Stephen Yu’s recent and extremely thought-provoking piece on AI started me wondering once again about the dangers of data overload and whether we’ll ever really, really understand the purchasing decisions people make, how they make them and be able to track them accurately.
Because today’s machines gobble data and — like my dog eats anything he can get jaws around — we marketers seem to search for more and more bytes in the hope that sifting through this mega data will hold the keys to the holy grail of maximum profitability. Perhaps it will. But as a disciple of Lester Wunderman, I can’t let go of his oft-expressed prescient warning that “Data is an expense. Knowledge is a bargain.”
Admittedly, when this was first expressed, data was one hell of a lot more expensive to keep and handle than it is today and shaking knowledge out of it was very difficult. But that’s hardly the point. Our trade press is now overflowing with titles like “Planning and Measuring Social Media Campaigns” (Sysomos), the “Email Marketing Metric You May Not Know” and unnumbered guides to the customer journey. But I’m still waiting for the definitive article that leaves all of the peripheral data by the side of the road and presents a usable and believable knowledge-based metric model to measure the cost of each step in the journey from awareness through to final purchase. In today’s multi-media environment, that’s the metric model we are all waiting for. Will we ever get it? Will AI provide it? I’m not so sure.
There is historically a different focus between top management whose attention is quite sensibly on macro numbers and operational marketers who know that it is the micro numbers that spotlight big opportunities. The ROMI, the return on the total marketing investment, is the bottom line for both: How much did we earn for how much marketing money invested? Simple.
But at what milestones in the customer journey did the momentum toward purchase increase and at what others did the potential customer take a turn away from purchase and why? That’s the type of data we need if we are to optimize our practice and it will surely impact the ROMI. Sadly in many cases, we will never know.
Recently, some of my Brazilian colleagues created a very strong email campaign as the first stage in persuading well-segmented prospects to clickthrough to a website to register interest and gain a price advantage in making a major purchase. The client reported that while the website was receiving a lot of activity, only a tiny fraction came as the expected clickthrough from the emails. The client was understandably angry and it didn’t make any sense.

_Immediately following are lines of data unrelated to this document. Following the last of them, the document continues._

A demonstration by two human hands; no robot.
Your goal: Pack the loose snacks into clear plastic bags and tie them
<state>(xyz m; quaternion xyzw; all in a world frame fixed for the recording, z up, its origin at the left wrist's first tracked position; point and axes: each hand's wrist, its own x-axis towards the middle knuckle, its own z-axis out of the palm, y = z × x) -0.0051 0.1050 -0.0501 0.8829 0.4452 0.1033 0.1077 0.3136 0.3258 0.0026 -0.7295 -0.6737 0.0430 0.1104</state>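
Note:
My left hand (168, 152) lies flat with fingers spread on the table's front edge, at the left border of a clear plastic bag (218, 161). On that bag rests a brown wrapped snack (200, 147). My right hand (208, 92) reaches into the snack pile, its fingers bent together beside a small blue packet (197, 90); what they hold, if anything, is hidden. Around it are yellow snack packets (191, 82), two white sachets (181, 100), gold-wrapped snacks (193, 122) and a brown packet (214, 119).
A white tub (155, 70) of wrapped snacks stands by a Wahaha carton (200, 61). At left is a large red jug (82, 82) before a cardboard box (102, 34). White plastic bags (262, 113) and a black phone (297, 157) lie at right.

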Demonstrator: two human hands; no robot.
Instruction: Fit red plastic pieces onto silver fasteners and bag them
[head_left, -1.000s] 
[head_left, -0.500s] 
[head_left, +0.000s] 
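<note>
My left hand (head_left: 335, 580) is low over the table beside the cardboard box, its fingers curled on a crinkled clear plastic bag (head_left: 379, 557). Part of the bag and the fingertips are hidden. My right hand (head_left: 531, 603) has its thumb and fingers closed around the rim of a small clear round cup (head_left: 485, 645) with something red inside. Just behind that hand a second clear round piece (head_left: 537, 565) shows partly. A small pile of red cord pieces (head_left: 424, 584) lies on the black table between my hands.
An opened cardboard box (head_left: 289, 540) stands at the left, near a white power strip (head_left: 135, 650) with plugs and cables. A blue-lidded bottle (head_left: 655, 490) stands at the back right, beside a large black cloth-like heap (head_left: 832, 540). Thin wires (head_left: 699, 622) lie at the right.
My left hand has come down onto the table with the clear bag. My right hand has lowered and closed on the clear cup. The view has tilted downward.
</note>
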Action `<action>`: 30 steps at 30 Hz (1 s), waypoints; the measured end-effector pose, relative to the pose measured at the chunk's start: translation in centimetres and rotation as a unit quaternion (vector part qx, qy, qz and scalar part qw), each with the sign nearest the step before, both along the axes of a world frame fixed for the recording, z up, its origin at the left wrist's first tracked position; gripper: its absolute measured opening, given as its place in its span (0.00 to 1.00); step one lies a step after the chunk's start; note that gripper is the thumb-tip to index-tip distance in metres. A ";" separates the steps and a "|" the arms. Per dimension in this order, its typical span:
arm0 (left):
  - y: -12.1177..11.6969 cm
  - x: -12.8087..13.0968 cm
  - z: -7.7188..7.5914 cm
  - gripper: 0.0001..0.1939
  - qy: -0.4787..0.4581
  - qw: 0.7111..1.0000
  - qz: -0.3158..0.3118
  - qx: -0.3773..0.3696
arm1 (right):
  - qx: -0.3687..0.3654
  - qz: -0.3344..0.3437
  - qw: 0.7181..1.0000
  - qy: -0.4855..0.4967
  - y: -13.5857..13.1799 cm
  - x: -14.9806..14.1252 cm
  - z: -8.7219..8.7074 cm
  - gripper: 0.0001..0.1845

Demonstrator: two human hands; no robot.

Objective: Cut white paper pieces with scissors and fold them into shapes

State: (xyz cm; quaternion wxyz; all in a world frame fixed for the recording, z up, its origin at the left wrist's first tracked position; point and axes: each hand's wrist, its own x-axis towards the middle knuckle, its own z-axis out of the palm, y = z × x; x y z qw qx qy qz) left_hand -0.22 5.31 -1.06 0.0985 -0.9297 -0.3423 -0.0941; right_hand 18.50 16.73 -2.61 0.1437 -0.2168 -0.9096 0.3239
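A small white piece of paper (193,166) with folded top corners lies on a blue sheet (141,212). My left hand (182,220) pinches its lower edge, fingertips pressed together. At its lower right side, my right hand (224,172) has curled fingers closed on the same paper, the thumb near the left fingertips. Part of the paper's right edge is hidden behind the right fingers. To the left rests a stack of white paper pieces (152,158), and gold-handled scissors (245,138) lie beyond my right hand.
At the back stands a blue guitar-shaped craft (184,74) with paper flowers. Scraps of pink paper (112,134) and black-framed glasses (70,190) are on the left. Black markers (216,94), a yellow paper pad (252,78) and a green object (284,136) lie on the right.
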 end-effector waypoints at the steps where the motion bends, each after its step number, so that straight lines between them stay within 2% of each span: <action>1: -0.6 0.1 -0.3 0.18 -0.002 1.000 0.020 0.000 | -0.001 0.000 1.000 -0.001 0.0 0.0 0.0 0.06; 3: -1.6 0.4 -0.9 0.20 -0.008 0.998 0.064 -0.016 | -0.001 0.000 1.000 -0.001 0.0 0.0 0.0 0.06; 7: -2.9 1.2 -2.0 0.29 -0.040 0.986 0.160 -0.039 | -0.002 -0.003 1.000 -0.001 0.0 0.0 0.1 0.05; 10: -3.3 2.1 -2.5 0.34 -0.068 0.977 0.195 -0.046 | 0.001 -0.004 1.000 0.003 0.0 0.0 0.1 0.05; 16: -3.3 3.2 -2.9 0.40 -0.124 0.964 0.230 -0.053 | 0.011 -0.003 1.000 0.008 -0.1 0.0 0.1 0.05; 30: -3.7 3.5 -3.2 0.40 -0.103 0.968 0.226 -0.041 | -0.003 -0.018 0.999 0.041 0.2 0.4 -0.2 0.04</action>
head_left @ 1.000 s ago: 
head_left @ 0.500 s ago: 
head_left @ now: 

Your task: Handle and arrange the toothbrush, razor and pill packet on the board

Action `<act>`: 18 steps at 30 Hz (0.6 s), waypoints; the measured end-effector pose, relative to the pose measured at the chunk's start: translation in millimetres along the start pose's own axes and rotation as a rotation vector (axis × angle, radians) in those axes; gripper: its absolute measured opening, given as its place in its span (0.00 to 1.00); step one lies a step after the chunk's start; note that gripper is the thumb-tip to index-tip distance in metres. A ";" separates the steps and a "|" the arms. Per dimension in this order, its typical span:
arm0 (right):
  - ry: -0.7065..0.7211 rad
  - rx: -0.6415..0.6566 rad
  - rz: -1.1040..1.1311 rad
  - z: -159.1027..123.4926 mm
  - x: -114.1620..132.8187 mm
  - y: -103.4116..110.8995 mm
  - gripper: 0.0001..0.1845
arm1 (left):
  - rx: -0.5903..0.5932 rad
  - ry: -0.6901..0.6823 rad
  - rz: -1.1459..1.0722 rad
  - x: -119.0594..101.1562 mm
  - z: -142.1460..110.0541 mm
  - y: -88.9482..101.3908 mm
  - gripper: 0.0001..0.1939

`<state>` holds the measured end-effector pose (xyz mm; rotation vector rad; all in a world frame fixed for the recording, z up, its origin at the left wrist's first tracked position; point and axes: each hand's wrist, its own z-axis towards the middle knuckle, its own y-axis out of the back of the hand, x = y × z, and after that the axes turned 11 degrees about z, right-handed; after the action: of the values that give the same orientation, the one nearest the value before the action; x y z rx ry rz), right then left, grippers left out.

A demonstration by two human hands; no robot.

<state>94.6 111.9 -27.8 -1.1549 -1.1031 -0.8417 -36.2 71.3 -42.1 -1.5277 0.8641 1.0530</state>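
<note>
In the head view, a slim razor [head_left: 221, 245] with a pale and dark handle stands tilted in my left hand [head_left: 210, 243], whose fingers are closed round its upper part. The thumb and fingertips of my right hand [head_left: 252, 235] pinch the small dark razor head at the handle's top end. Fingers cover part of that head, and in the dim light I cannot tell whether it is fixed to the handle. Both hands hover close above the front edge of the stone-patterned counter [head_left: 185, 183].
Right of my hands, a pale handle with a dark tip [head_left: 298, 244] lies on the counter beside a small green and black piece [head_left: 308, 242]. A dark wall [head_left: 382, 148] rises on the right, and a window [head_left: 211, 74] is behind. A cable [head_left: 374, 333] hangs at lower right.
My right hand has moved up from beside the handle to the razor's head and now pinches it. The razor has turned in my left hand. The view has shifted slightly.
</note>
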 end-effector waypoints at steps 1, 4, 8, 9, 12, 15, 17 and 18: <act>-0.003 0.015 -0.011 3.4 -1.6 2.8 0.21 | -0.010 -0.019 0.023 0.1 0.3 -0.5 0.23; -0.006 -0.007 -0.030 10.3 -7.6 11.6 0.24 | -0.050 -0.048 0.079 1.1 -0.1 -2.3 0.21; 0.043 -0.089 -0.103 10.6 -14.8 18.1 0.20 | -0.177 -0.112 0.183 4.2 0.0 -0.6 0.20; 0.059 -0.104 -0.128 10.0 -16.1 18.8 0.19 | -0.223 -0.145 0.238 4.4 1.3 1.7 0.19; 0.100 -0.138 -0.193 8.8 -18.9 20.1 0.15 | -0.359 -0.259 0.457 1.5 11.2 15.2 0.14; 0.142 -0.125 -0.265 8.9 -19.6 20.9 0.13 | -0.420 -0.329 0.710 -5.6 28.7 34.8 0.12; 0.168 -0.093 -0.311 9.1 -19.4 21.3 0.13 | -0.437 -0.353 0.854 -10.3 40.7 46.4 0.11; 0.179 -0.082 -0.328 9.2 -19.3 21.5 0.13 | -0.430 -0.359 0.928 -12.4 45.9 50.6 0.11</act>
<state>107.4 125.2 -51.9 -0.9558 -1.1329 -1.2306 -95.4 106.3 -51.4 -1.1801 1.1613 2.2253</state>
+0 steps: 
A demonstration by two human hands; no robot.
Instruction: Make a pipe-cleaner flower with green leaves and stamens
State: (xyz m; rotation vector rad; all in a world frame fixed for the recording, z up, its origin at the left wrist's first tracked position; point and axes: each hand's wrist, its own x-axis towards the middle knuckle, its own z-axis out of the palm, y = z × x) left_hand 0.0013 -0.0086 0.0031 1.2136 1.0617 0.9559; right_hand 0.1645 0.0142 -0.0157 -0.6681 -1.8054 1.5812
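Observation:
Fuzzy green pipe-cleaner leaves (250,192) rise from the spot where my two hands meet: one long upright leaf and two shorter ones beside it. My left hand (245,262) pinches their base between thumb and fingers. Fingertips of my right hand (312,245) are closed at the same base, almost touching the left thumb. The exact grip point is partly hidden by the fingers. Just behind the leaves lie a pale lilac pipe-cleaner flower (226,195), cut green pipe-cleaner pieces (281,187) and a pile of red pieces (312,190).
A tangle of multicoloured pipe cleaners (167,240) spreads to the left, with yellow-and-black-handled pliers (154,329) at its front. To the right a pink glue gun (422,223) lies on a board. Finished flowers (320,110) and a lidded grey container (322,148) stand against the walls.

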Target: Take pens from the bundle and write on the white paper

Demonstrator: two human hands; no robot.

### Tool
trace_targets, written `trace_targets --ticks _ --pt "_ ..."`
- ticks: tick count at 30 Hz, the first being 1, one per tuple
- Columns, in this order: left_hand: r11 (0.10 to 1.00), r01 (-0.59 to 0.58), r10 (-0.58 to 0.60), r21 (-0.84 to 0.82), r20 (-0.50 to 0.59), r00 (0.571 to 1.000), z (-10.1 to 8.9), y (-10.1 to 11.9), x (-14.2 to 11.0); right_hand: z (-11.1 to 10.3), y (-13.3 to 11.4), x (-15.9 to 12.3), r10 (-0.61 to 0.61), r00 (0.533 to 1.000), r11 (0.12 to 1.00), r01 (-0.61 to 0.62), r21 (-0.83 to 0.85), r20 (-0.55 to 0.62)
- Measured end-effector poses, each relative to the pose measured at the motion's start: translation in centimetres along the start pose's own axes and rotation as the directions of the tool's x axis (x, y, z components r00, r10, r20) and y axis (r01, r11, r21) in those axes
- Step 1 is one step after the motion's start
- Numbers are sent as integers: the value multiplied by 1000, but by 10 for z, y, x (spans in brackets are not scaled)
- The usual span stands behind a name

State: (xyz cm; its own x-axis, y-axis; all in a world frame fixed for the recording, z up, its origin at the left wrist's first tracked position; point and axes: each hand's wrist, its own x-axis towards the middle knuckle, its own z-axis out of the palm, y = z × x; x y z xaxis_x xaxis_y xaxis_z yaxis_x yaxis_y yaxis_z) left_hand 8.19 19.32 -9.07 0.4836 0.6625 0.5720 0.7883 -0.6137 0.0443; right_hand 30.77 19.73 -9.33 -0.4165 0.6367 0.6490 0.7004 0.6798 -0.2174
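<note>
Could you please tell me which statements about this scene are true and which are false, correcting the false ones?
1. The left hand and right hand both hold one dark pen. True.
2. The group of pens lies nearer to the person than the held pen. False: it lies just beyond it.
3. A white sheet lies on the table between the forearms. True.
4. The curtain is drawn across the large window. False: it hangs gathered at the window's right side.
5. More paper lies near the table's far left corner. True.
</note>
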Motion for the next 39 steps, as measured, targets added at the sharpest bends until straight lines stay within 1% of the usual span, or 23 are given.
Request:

Every adult Brazilian has a unique CPF number, which is regularly requested and used to identify the individual in financial transactions. It’s rather like an American Social Security number. Because my colleagues were fortunate enough to have the CPFs of the prospects to whom the emails had been sent and as registration on the website also required a CPF, it was a relatively easy task to compare the two groups to determine how many of the registrants had been sent the emails, even if they hadn’t availed themselves of the clickthrough option. It turned out to be a happily large percentage.
While research has been undertaken to determine why, any measurement of the relation of emails to registrations and their cost would have been both misguided and meaningless. If the marketers had decided to stop using the emails because, as they said, ”emails didn’t generate any response,” they would have been making a critical error.
Perhaps that’s a long way around the issue of just why, with all of the enormous data and sophisticated tools at our disposal, we just can’t develop a meaningful metric model that reliably tracks the prospect along the path to becoming a customer. And it argues that while AI will certainly add valuable knowledge, getting inside the head of a prospect and truly understanding his/her actions is a long way off.